# REQUIRED WORK
Repeat the data exactly, every last line of it.

*** Block opens ***

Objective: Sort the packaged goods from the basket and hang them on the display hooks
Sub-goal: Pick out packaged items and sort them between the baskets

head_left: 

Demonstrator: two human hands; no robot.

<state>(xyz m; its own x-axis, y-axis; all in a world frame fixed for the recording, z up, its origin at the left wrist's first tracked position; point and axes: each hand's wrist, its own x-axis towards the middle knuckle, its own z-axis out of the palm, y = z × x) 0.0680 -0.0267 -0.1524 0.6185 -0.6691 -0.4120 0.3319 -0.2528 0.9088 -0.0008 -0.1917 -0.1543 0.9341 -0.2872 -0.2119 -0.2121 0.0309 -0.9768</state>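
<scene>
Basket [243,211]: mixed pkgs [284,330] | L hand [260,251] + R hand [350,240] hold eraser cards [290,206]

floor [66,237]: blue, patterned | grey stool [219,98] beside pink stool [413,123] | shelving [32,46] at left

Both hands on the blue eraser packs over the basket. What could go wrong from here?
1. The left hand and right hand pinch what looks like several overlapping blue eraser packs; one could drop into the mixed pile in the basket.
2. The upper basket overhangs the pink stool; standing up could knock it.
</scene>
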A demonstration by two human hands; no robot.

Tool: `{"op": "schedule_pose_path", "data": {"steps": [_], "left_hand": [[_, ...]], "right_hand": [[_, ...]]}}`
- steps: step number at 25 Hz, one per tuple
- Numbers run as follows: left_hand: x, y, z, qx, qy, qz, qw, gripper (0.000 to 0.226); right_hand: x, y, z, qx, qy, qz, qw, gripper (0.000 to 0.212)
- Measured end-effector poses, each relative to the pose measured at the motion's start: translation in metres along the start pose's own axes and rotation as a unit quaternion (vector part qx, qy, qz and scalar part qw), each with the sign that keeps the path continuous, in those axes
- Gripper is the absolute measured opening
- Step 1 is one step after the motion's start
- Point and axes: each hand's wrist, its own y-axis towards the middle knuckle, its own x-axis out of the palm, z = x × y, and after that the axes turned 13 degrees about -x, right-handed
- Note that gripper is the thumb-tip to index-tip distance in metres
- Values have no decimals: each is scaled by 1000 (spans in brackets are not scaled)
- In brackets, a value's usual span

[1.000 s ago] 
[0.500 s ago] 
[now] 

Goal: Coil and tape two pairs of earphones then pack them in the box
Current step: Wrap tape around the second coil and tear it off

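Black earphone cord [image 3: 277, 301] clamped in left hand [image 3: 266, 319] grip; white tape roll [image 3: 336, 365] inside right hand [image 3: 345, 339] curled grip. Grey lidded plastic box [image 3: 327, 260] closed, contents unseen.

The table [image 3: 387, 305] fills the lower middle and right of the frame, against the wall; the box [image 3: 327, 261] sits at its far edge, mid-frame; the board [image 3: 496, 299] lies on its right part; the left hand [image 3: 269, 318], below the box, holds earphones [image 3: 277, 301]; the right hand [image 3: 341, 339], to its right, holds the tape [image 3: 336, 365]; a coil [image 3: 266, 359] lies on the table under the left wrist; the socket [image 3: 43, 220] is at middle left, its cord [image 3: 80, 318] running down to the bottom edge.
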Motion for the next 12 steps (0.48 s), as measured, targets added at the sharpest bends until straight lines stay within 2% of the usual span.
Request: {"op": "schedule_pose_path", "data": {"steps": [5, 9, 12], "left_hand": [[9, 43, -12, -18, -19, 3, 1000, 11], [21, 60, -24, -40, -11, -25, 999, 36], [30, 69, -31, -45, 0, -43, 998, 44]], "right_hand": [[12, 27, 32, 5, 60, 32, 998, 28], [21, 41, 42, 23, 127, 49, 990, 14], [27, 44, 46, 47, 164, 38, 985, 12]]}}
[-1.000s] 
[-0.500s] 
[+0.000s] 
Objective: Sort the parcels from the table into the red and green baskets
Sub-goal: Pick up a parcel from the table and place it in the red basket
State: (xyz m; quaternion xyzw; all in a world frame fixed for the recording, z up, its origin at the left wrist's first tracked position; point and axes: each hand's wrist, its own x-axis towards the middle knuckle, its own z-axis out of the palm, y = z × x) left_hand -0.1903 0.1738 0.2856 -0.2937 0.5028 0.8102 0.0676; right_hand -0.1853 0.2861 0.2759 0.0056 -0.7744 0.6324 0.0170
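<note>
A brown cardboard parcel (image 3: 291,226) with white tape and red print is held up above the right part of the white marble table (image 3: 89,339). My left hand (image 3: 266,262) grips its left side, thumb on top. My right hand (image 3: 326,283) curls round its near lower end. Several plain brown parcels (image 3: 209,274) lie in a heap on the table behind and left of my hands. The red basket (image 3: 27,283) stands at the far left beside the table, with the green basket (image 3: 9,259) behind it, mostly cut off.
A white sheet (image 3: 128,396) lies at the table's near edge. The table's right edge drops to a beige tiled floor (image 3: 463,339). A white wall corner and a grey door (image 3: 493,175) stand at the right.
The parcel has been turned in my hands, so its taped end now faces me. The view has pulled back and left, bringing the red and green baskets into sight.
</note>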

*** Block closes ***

# OUTPUT FOR THIS TASK
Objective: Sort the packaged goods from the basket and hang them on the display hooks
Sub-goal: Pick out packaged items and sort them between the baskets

head_left: 

Demonstrator: two human hands; no robot.

<state>(xyz m; its own x-axis, y-axis; all in a world frame fixed for the recording, z up, its origin at the left wrist's first tracked position; point and axes: each hand's wrist, its own x-axis towards the middle knuckle, its own z-axis out of the palm, y = z × x) 0.0680 -0.0267 -0.1524 0.6185 -0.6691 -0.4120 0.3319 -0.2528 0.9088 -0.0008 -0.1917 -0.1543 0.9341 -0.2872 -0.2119 -0.2121 0.0309 -0.9768</state>
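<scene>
Basket [243,211]: mixed pkgs [284,330] | L hand [260,251] + R hand [350,240] hold eraser cards [290,206]

floor [66,237]: blue, patterned | grey stool [219,98] beside pink stool [413,123] | shelving [32,46] at left

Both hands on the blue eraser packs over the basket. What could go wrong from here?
1. The left hand and right hand pinch what looks like several overlapping blue eraser packs; one could drop into the mixed pile in the basket.
2. The upper basket overhangs the pink stool; standing up could knock it.
</scene>
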A demonstration by two human hands; no robot.

Tool: `{"op": "schedule_pose_path", "data": {"steps": [_], "left_hand": [[_, ...]], "right_hand": [[_, ...]]}}`
- steps: step number at 25 Hz, one per tuple
- Numbers run as follows: left_hand: x, y, z, qx, qy, qz, qw, gripper (0.000 to 0.226); right_hand: x, y, z, qx, qy, qz, qw, gripper (0.000 to 0.212)
- Measured end-effector poses, each relative to the pose measured at the motion's start: translation in metres along the start pose's own axes and rotation as a unit quaternion (vector part qx, qy, qz and scalar part qw), each with the sign that keeps the path continuous, in those axes
- Gripper is the absolute measured opening
- Step 1 is one step after the motion's start
- Point and axes: each hand's wrist, its own y-axis towards the middle knuckle, its own x-axis out of the palm, z = x × y, and after that the axes turned 13 degrees about -x, right-handed
- Note that gripper is the thumb-tip to index-tip distance in metres
- Values have no decimals: each is scaled by 1000 (spans in brackets are not scaled)
- In brackets, a value's usual span

[1.000 s ago] 
[0.500 s ago] 
[now] 

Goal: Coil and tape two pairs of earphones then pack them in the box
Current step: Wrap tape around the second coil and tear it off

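Black earphone cord [image 3: 277, 301] clamped in left hand [image 3: 266, 319] grip; white tape roll [image 3: 336, 365] inside right hand [image 3: 345, 339] curled grip. Grey lidded plastic box [image 3: 327, 260] closed, contents unseen.

The table [image 3: 387, 305] fills the lower middle and right of the frame, against the wall; the box [image 3: 327, 261] sits at its far edge, mid-frame; the board [image 3: 496, 299] lies on its right part; the left hand [image 3: 269, 318], below the box, holds earphones [image 3: 277, 301]; the right hand [image 3: 341, 339], to its right, holds the tape [image 3: 336, 365]; a coil [image 3: 266, 359] lies on the table under the left wrist; the socket [image 3: 43, 220] is at middle left, its cord [image 3: 80, 318] running down to the bottom edge.
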Motion for the next 12 steps (0.48 s), as measured, targets added at the sharpest bends until straight lines stay within 2% of the usual span.
Request: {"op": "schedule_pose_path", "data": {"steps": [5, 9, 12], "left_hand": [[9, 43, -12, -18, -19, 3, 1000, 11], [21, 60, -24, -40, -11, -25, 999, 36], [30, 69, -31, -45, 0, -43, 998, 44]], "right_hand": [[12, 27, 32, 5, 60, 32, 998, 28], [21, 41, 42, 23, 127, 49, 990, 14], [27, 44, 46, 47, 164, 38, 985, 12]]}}
[-1.000s] 
[-0.500s] 
[+0.000s] 
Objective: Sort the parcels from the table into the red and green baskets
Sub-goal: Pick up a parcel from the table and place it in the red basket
State: (xyz m; quaternion xyzw; all in a world frame fixed for the recording, z up, its origin at the left wrist's first tracked position; point and axes: each hand's wrist, its own x-axis towards the middle knuckle, its own z-axis out of the palm, y = z × x) left_hand -0.1903 0.1738 0.2856 -0.2937 0.5028 0.8102 0.0676; right_hand -0.1853 0.2861 0.2759 0.0056 -0.7744 0.6324 0.0170
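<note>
A brown cardboard parcel (image 3: 291,226) with white tape and red print is held up above the right part of the white marble table (image 3: 89,339). My left hand (image 3: 266,262) grips its left side, thumb on top. My right hand (image 3: 326,283) curls round its near lower end. Several plain brown parcels (image 3: 209,274) lie in a heap on the table behind and left of my hands. The red basket (image 3: 27,283) stands at the far left beside the table, with the green basket (image 3: 9,259) behind it, mostly cut off.
A white sheet (image 3: 128,396) lies at the table's near edge. The table's right edge drops to a beige tiled floor (image 3: 463,339). A white wall corner and a grey door (image 3: 493,175) stand at the right.
The parcel has been turned in my hands, so its taped end now faces me. The view has pulled back and left, bringing the red and green baskets into sight.
</note>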

No additional response is needed to complete this exercise.